No need for name calling here! Mustela putorius furo has been domesticated for thousands of years; some records have them domesticated before your housecat! Starting in 450 BC there are Greek writings of albino, household ferrets used for rodent control. What's more, these characters were a status pet among high-class nobility in early England.
Until recently ferrets have mostly been kept as working animals. Traditions of ferreting still hold in Europe and Great Britain in which ferrets are used for rabbit hunting and rodent exterminating. Currently they are even surpassing in the test of placing industrial cables/wires. Take that, housecat.
2. Stop and smell the ferrets?
Possibly the most annoying myth regarding ferrets is that they stink. Each animal has a unique smell; most pet owners are aware that their dog/cat/elephant smells like such. Ferrets are not any different.
Ferret aroma can be easily maintained with routine care. Habitually washing their bedding, feeding them a high-quality diet, and bathing them occasionally will decrease their odorous impact on their environment. All of which sounds a lot like what one would do to care for their dog, cat, elephant, etc.
3. Enter poop machine.
Did you know that it takes (on average) 3 hours for food to travel from one end of a ferret to another? That is a lot of waste, probably contributing to the myth mentioned above. These adorable characters can easily be litter box trained, and do have preferences on where they mess (sometimes not in aforementioned litter box).
A phrase most commonly thrown around concerning ferrets and their diet is obligate carnivore, meaning they want steak more than your dog. Actually, this is because ferrets lack a cecum to digest/process fruits and vegetables; their short, efficient digestive tracks need easily digestible meat proteins. Yum, steak.
4. Carnivorous Rodent?
Contrary to popular belief: ferrets are, in fact, not rodents. If you are fluent in Latin you already discovered that. Ferrets belong to the family mustelidae, which includes otters, badgers, minks and weasels; all of which are carnivores (read: not rodents).

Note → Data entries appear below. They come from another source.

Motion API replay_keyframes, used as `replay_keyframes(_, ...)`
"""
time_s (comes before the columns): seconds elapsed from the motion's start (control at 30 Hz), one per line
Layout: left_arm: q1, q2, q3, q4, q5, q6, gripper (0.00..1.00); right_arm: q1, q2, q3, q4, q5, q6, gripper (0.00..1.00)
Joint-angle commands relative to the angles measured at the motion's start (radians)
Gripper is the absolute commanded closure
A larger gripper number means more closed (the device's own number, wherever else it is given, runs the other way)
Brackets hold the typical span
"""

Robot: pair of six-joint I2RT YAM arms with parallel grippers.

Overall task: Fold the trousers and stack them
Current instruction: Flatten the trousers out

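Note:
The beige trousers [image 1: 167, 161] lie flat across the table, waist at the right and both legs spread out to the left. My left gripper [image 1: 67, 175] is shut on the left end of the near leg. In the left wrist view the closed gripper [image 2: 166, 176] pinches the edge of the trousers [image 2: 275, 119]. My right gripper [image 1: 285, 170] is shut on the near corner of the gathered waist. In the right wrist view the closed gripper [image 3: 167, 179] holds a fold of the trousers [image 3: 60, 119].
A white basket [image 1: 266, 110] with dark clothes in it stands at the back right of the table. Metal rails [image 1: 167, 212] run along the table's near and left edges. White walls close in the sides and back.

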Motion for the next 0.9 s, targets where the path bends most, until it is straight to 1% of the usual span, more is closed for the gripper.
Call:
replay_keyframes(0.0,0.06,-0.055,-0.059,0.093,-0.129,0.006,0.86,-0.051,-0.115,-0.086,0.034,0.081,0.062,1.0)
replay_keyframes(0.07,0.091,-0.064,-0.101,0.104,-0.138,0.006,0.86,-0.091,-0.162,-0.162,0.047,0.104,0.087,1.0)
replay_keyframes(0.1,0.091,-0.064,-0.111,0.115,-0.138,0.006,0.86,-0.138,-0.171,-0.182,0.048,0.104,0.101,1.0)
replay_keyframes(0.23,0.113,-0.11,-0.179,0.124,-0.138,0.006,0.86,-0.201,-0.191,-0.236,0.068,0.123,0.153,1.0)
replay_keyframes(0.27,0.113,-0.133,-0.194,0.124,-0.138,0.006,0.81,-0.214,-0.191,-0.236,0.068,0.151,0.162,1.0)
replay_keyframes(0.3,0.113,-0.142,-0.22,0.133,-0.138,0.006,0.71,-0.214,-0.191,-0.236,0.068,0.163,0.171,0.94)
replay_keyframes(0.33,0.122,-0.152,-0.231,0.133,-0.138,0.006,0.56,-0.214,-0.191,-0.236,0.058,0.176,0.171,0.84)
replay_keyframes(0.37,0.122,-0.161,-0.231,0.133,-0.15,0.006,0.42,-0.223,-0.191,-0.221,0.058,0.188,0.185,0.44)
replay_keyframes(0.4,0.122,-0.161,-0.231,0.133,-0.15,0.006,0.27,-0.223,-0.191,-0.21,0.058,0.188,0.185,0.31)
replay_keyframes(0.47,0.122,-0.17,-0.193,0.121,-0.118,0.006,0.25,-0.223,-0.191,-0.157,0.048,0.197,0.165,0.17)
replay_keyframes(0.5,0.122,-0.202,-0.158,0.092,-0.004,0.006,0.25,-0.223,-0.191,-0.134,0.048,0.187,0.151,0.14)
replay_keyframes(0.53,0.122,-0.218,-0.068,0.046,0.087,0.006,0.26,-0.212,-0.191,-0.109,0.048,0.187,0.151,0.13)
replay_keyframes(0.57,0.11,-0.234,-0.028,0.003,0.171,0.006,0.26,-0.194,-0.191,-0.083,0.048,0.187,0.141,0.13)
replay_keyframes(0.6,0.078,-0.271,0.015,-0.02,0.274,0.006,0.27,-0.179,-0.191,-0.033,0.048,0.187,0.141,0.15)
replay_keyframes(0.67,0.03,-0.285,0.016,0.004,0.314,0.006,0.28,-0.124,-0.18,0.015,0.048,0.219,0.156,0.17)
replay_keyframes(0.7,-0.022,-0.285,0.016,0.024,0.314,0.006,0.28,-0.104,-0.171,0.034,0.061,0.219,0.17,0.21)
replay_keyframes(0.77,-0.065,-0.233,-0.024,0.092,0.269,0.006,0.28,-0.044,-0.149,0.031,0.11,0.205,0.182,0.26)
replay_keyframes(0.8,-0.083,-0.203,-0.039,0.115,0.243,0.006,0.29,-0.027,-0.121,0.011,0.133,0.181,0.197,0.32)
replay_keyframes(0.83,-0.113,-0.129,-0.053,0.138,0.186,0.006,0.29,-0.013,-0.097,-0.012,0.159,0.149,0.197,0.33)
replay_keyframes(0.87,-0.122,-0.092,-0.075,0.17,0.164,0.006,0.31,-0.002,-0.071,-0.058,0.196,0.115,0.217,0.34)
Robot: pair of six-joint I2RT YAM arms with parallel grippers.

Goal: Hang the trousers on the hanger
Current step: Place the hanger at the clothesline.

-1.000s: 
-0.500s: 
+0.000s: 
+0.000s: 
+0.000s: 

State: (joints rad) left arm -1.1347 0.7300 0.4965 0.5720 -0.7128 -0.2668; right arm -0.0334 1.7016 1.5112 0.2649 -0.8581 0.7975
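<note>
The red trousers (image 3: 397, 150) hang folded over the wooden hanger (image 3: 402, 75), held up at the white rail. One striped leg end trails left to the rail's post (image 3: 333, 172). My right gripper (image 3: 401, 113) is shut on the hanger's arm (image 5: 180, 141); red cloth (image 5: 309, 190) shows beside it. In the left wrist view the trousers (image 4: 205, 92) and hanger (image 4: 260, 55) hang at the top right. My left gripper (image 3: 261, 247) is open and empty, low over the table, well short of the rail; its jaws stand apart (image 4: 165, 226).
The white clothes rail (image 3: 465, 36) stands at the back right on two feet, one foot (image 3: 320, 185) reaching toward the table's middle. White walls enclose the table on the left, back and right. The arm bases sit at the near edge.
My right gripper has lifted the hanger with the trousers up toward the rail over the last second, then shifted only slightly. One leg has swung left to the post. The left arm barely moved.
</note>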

Admittedly ferrets may resemble oversized, long mice but are far cuter (honestly!). Most ferret owners are mischievous themselves and do joke and encourage some far fetched monikers that reference rodents. Usually to poke at the unsuspecting questioner – “This is in fact a rare slinky-rat.”

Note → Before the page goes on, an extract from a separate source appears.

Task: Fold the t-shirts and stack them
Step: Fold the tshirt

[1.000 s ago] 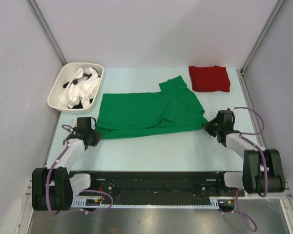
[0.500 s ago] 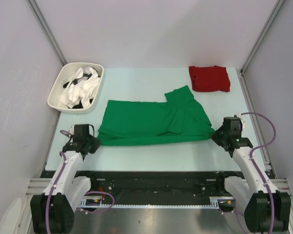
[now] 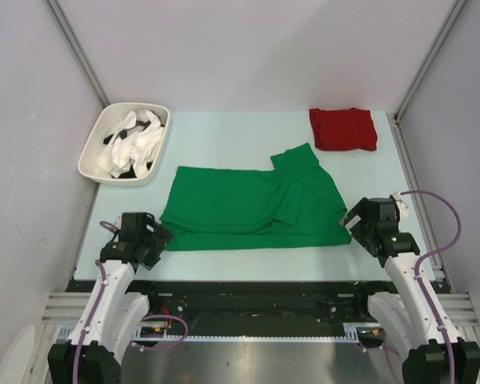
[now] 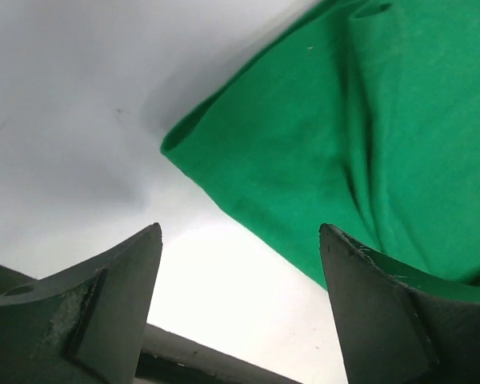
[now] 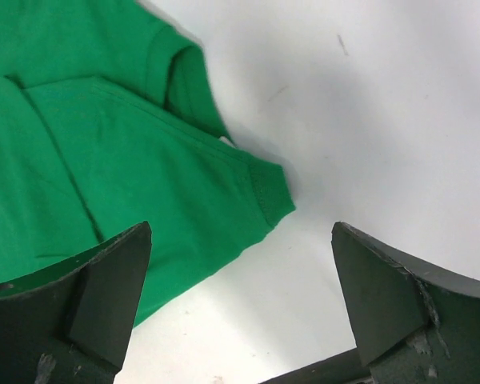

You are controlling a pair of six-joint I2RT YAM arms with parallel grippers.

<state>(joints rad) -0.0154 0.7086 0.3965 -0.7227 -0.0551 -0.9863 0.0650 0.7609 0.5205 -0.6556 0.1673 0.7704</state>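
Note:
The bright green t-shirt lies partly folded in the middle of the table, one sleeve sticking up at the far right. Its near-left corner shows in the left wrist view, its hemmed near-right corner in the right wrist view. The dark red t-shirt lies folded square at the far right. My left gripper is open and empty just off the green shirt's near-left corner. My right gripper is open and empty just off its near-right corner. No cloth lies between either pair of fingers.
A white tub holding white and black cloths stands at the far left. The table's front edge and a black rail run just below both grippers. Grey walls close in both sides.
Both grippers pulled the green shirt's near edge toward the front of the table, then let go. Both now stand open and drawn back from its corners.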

5. Move over Jaws, insert vicious ferret.
Ferrets are very much like human babies when it comes to exploring their environment. By biting and slobbering (not literally) all over anything within reach, they are collecting information, stimulating their brain, and making a mess in the process. Their inquisitive nature leads them to acquire knowledge using every possible avenue, most commonly a la mouth.
When they are young, ferrets bite/mouth more frequently as it is their play behavior. Relatively speaking, ferrets are harmless when compared dogs, who have a more damaging bite and are more likely to do so. Like any other animal, the more love you give the more you shall receive. Of course the ferret should know that hands are a sometimes food. Om nom nom!